El bloqueo del Parlamento catalán ha sido una vergüenza inadmisible. Dirán los indignados implicados que también lo fue la carga policial que se produjo el 27 de mayo contra los acampados de la plaza de Cataluña y se saldó con 121 heridos. Y lo fue. Pero el paralelismo no neutraliza la brutalidad, sencillamente la multiplica por dos. Como unos días antes el alcalde de Madrid fue increpado en plena calle cuando se dirigía a su casa en compañía de su familia, y Cayo Lara también sufrió lo suyo cuando se sumaba a una acción contra un desahucio en Madrid, podemos concluir que o bien una parte del movimiento 15-M se ha radicalizado por los caminos de la violencia o bien los violentos han encontrado en esa movilización pacífica un escenario propicio para desfogar su furia. Sus portavoces se desmarcaron inmediatamente de las agresiones a los parlamentarios con una clara condena de la violencia empleada. "No nos representan", dijeron a través de la red. La rapidez y la contundencia con que lo hicieron, y la pequeña historia de su movilización, capaz de reunir durante semanas a decenas de miles de ciudadanos a lo largo y ancho del país sin que hasta ahora se hubiera producido ningún brote violento, los avalan. Pero no les exime de responsabilidades futuras.

En lo inmediato, la policía autonómica debería identificar y poner a disposición judicial a los autores materiales de las agresiones producidas, y los políticos agredidos deberían cuidar sus mensajes para no criminalizar por la acción de unos al conjunto de los movilizados. Si ellos exigen que la corrupción individual no se utilice para estigmatizar a las formaciones en las que militan los corruptos, y menos al conjunto de la clase política, deberían emplear la misma vara de medir para juzgar a los otros. Y en el futuro próximo los responsables del movimiento 15-M deberán cuidar la convocatoria de sus manifestaciones, quizás tengan que pedir algún consejo a los sindicatos que atesoran experiencia en la materia, sobre todo teniendo en cuenta que el marcaje a los políticos parece haberse convertido en una vía de acción con la que mantener vivo el espíritu que nació en las plazas.

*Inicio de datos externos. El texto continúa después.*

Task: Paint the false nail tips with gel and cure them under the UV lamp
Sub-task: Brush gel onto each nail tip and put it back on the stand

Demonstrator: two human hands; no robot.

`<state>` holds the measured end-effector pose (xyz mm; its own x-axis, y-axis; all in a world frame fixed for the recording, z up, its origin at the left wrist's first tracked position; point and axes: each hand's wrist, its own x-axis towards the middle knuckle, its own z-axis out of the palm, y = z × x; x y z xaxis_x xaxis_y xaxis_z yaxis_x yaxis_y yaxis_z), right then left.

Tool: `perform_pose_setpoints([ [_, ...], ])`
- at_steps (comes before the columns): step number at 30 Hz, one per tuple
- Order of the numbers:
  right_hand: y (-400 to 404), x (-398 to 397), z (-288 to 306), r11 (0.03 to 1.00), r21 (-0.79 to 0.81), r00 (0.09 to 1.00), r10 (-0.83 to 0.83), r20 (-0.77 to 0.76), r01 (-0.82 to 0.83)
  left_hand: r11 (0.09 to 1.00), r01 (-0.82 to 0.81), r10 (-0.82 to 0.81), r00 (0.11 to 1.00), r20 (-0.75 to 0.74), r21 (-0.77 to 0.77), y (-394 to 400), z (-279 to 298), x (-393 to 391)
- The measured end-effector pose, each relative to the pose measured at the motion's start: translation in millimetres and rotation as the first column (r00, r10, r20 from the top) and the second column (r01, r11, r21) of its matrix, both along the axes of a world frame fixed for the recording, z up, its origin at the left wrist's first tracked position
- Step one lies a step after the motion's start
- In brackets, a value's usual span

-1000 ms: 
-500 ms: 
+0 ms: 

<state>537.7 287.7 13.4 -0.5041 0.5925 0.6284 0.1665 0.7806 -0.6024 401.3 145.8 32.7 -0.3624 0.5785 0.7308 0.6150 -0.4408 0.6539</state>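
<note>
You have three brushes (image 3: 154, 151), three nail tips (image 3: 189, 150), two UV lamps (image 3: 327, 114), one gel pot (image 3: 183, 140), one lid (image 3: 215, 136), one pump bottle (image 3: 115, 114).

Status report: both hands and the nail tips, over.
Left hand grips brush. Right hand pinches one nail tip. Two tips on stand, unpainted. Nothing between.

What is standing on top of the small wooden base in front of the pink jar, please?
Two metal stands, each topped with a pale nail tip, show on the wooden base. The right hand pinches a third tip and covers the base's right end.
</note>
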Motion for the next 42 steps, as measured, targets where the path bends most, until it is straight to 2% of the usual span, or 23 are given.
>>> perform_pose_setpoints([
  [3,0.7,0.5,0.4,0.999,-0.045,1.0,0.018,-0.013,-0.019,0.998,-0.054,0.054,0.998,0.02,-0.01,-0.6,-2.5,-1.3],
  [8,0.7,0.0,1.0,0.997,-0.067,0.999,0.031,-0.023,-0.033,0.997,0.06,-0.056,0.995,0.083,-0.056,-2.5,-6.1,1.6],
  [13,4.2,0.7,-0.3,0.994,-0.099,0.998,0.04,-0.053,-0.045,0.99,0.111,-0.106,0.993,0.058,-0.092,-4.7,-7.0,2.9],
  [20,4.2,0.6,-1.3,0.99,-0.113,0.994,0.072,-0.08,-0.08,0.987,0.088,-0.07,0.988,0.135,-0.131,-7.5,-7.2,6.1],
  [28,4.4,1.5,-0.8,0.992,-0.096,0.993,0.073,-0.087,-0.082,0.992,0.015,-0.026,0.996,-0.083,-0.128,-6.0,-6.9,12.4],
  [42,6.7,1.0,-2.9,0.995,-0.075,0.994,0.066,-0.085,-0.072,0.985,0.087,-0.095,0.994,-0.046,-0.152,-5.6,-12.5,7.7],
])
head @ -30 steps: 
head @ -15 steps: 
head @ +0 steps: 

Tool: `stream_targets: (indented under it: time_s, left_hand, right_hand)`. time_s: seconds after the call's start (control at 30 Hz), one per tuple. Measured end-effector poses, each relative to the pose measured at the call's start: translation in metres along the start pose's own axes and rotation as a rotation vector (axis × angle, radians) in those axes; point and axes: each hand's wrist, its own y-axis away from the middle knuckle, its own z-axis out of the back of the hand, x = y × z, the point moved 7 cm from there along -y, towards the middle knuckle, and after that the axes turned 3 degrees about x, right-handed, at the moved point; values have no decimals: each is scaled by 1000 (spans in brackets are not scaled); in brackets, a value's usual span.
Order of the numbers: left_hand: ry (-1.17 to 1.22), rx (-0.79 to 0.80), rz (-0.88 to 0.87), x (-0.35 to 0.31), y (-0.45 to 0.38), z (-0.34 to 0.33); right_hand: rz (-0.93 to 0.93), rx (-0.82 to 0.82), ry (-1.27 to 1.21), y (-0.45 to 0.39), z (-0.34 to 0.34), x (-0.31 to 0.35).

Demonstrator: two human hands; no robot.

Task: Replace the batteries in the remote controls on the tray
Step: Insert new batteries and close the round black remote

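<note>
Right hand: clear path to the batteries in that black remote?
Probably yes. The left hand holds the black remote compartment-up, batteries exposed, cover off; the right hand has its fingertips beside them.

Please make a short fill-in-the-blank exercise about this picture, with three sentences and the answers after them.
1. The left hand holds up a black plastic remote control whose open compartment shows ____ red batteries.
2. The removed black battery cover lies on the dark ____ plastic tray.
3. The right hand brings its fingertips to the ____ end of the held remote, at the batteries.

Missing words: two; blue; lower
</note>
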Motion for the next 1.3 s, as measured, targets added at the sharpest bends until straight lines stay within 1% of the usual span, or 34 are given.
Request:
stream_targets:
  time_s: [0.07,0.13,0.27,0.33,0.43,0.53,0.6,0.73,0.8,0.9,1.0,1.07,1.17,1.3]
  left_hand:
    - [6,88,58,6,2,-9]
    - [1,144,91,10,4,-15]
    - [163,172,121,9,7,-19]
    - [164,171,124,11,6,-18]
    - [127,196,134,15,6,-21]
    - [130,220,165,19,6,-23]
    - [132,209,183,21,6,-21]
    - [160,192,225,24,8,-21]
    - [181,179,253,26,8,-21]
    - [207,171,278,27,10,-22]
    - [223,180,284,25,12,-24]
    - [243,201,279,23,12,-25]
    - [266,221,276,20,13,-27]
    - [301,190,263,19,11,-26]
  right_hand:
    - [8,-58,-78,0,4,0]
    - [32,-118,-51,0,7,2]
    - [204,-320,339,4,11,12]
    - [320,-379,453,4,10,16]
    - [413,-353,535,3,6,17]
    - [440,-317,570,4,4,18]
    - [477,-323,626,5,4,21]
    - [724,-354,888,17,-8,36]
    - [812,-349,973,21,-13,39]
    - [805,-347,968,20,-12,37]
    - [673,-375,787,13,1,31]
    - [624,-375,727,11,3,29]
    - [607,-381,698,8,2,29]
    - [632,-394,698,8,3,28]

De lo que sucedió el miércoles cada cual debe extraer sus conclusiones. El movimiento 15-M ya sabe cuáles son las líneas rojas que no debe atravesar si no quiere que sus reivindicaciones se ahoguen en el ruido de la bronca y si no desea que se esfume el capital de simpatía ciudadana acumulada en este tiempo. Y los partidos políticos ya han podido comprobar que la disolución de las acampadas no ha significado ni el fin de la movilización, ni el abandono de sus reclamaciones, ni la desaparición mágica de los motivos de la indignación. Esos permanecen, tozudamente, como la crisis, los mercados y algunos imputados por corrupción en unos escaños que pagamos, indignados, entre todos.